Martín no recuerda nada de su madre ni de aquel juguete. A él lo crió una tía en Cevico. Cuando el padre de Martín salió de la cárcel se fue a trabajar a Bilbao. Muchos años después, ya jubilado, volvió a Cevico y vivió allí los últimos ocho años de su vida. Nunca hablaron de lo sucedido y Martín no le preguntó nada sobre su madre por no despertarle recuerdos dolorosos. En la familia apenas se habló de este tema y nunca se enteraron de que habían desenterrado a Catalina en 2011.
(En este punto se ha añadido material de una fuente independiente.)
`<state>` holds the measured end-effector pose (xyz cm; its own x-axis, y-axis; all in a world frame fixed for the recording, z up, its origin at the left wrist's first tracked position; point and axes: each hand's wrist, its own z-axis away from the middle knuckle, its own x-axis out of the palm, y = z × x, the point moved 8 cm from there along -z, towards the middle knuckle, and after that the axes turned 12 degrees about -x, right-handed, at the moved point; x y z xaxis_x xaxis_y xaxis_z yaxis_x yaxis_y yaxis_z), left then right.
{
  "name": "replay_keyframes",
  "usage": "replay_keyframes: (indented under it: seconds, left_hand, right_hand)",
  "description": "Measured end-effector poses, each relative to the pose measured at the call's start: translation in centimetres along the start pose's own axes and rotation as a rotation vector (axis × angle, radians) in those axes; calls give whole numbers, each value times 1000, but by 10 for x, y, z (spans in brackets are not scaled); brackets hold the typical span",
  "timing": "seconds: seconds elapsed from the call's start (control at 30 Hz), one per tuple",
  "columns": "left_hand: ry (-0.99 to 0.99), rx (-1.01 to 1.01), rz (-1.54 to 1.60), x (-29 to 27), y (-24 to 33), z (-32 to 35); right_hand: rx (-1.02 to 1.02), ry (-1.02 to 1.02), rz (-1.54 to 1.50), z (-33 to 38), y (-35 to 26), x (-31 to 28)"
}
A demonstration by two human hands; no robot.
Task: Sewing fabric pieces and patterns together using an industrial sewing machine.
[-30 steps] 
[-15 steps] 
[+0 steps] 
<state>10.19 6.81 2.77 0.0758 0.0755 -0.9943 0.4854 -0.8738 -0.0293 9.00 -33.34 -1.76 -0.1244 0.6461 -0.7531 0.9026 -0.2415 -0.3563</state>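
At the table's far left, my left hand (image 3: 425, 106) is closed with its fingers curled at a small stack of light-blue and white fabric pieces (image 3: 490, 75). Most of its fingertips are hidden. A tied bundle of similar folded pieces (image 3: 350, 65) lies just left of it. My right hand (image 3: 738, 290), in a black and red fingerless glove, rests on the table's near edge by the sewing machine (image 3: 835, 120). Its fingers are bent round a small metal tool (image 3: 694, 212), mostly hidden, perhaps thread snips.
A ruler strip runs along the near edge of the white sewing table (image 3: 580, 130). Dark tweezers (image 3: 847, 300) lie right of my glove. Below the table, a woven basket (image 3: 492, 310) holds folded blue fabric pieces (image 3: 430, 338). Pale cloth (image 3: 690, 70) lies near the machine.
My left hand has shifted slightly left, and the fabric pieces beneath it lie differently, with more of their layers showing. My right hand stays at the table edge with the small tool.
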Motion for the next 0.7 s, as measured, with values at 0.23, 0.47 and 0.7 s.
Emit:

“El corazón se me encogió cuando supe la noticia de dónde estaba enterrada mi abuela, fue un momento de de alegría y tristeza a la vez”, explica Martina, hija de Martín, de 56 años, para quien la recuperación de la historia de su abuela ha sido incluso más emocionante que para su padre. Tras conocer la historia de Catalina y el sonajero en mayo, ella y sus primas, hijas de Lucía, reclamaron los restos. Hoy, tras un homenaje a Catalina organizado por la Asociación para la Recuperación de la Memoria Histórica de Palencia y la Sociedad Aranzadi que se celebra en el parque de La Carcavilla a mediodía, los restos serán enterrados en Cevico de la Torre junto a los de su marido Tomás. Martina quiere conservar el sonajero en una urna para que sus hijos y nietos, si los llega a tener, conozcan su historia.